* RECORDED DATA *
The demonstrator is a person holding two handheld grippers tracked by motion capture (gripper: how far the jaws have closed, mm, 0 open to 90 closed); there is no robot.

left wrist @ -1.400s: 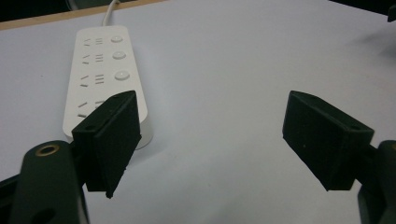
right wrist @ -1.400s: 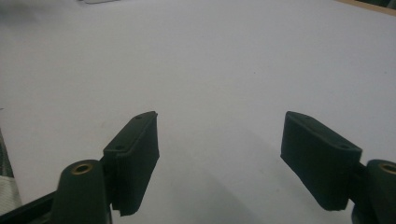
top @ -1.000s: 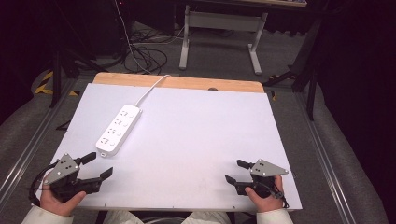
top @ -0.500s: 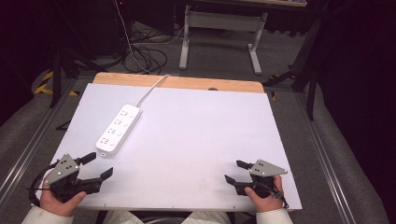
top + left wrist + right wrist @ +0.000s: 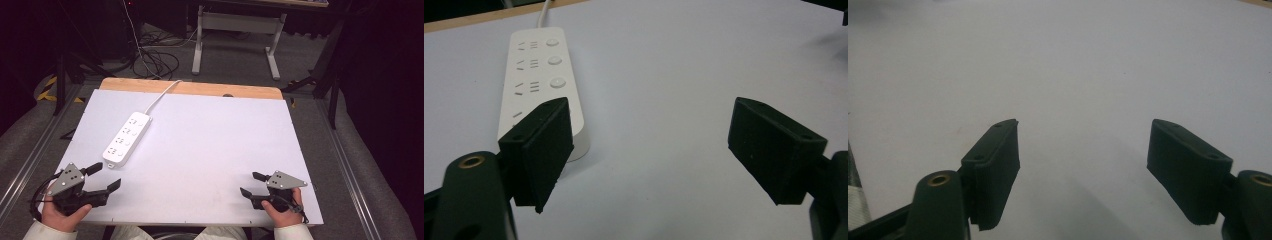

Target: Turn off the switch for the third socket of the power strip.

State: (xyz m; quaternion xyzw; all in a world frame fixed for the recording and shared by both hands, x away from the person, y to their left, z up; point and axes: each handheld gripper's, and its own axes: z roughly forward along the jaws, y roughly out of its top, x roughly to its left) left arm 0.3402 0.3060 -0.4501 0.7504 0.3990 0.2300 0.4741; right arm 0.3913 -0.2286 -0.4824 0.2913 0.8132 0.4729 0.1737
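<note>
At the near left corner of the table [image 5: 210, 150], the left gripper [image 5: 104, 176] sits low in the person's hand, its jaws spread wide with nothing between them. Just beyond it lies the white power strip [image 5: 127, 138], flat on the white top and angled toward the far edge, its cord [image 5: 161, 95] running off the back of the table. Seen along the left gripper's jaws, the strip's near end sits just behind the left one, not touching. Over at the near right corner, well apart from the strip, the right gripper [image 5: 253, 184] is held just the same, jaws spread over bare table.
</note>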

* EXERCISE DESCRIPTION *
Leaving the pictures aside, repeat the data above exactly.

* EXPECTED OUTPUT *
The demonstrator is a person holding two handheld grippers tracked by motion capture (gripper: how far the jaws have closed, mm, 0 open to 90 closed); there is no robot.

left wrist @ -1.400s: 
right wrist @ -1.400s: 
top @ -1.000s: 
top @ -0.500s: 
top + left wrist + right wrist @ +0.000s: 

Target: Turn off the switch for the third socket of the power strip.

State: (xyz m; quaternion xyzw; all in a world frame fixed for the recording and shared by both hands, x away from the person, y to their left, z up; point and axes: each handheld gripper's, and its own axes: z roughly forward along the jaws, y roughly out of its top, x roughly to its left) left arm 0.3402 0.3060 -0.4501 0.7504 0.3990 0.2300 0.4741; right arm 0.3913 -0.2286 -0.4824 0.2913 0.8132 0.4729 0.1737
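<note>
At the near left corner of the table [image 5: 210, 150], the left gripper [image 5: 104, 176] sits low in the person's hand, its jaws spread wide with nothing between them. Just beyond it lies the white power strip [image 5: 127, 138], flat on the white top and angled toward the far edge, its cord [image 5: 161, 95] running off the back of the table. Seen along the left gripper's jaws, the strip's near end sits just behind the left one, not touching. Over at the near right corner, well apart from the strip, the right gripper [image 5: 253, 184] is held just the same, jaws spread over bare table.
</note>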

The requested output is now complete.